I have trouble with arrogance and narcissism at times, i had eating disorders and drug use and battled a lot... i have a history of things bit by bit would ask for opinions and advice for eg... everything i have disrespected/disobeyed to my family and also my problems with self image. I dye my hair because i have severe self conscience and paranoia about my hair colour and worry what people think and being teased or mocked about it. I judge and mock others... but more so now then ever probably due to bad attitude and unhappiness inside. My views on myself and the world are always different and more negative and i struggle with a bit of black and white and paranoia, etc
I don't want attention from you i mean just my life and issues make it hard to be confident and just turn to Jesus 100 when i want too i wouldn't say grace in public or attend church i haven't been in ages and don't know anybody in my area to go along with. I know its a lazy poor excuse but when it comes to self confidence and sensitivity its where i lose out and attitu
Is it okay to continue doing things like dye my hair, make up, etc as long as i learn whats a better person and more about Jesus rather then ignore him and mock the religion as in the past.... i have said sorry but sometimes it feels not enough not enough answers. I tend to over think and not trust anyone at times.

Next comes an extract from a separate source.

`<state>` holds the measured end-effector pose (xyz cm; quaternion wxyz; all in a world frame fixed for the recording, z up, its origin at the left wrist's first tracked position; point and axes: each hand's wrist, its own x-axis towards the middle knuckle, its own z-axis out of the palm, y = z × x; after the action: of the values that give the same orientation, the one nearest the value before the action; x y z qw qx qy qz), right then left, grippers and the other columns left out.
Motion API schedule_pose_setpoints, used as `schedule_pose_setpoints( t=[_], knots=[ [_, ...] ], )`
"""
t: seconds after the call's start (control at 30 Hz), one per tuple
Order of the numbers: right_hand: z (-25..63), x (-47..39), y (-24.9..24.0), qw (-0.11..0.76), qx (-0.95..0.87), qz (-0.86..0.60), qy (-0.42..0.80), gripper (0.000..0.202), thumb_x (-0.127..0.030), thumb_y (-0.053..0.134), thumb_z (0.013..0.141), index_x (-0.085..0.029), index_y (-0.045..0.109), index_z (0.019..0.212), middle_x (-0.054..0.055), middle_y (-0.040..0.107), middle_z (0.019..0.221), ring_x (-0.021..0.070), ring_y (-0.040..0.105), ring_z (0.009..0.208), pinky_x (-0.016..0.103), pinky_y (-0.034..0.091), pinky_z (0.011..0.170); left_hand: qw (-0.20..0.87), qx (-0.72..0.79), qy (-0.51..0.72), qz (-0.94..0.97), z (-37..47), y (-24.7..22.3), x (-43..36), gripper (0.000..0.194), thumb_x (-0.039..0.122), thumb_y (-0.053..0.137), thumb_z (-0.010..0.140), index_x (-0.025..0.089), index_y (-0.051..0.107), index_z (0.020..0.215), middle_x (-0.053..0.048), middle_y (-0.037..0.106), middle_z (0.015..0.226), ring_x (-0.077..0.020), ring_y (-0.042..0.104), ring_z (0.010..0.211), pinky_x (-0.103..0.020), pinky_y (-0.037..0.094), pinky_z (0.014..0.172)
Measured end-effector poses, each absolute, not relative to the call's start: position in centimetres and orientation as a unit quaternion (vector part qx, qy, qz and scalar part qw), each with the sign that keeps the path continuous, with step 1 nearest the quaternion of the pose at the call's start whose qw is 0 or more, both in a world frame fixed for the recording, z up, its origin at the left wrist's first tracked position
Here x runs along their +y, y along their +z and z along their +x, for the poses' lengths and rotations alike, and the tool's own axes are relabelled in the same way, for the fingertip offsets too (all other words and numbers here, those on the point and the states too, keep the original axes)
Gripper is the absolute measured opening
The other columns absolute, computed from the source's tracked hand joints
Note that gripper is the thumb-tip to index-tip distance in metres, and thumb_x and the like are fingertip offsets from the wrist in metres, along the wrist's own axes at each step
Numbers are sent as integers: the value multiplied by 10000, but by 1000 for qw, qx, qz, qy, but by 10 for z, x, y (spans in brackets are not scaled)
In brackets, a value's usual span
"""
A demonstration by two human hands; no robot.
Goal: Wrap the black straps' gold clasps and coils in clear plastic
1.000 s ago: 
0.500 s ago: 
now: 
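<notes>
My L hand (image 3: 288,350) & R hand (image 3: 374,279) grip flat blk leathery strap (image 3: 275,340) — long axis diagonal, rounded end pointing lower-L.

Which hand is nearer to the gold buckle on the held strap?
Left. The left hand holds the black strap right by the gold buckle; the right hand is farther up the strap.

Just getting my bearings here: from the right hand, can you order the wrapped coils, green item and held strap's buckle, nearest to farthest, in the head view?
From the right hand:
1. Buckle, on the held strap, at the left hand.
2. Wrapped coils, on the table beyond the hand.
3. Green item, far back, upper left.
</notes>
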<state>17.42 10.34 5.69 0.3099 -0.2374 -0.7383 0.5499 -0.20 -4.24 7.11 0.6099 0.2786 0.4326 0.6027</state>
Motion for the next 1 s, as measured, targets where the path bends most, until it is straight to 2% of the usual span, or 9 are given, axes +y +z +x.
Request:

I think i have personality disordered symptoms i used to say i had manic depression and it explained my behaviour well and now i feel i have lied too much through life to protect myself, to get out of trouble, defense, exaggerated truth, a bit of delusions, .... etc i know God loves everyone and Jesus too ... but when your mind thinks differently and is defensive to so much and unable to put those rituals aside because of insecurities etc ... am i still able to try and get to Heaven or Paradise on earth when he comes second coming ? I care for my family too regardless of my behaviour to them in the past and trying to patch things up bit by bit but i care for where they are going to. I don't want them to perish or be hurt when i made them suffer through life sort of thing.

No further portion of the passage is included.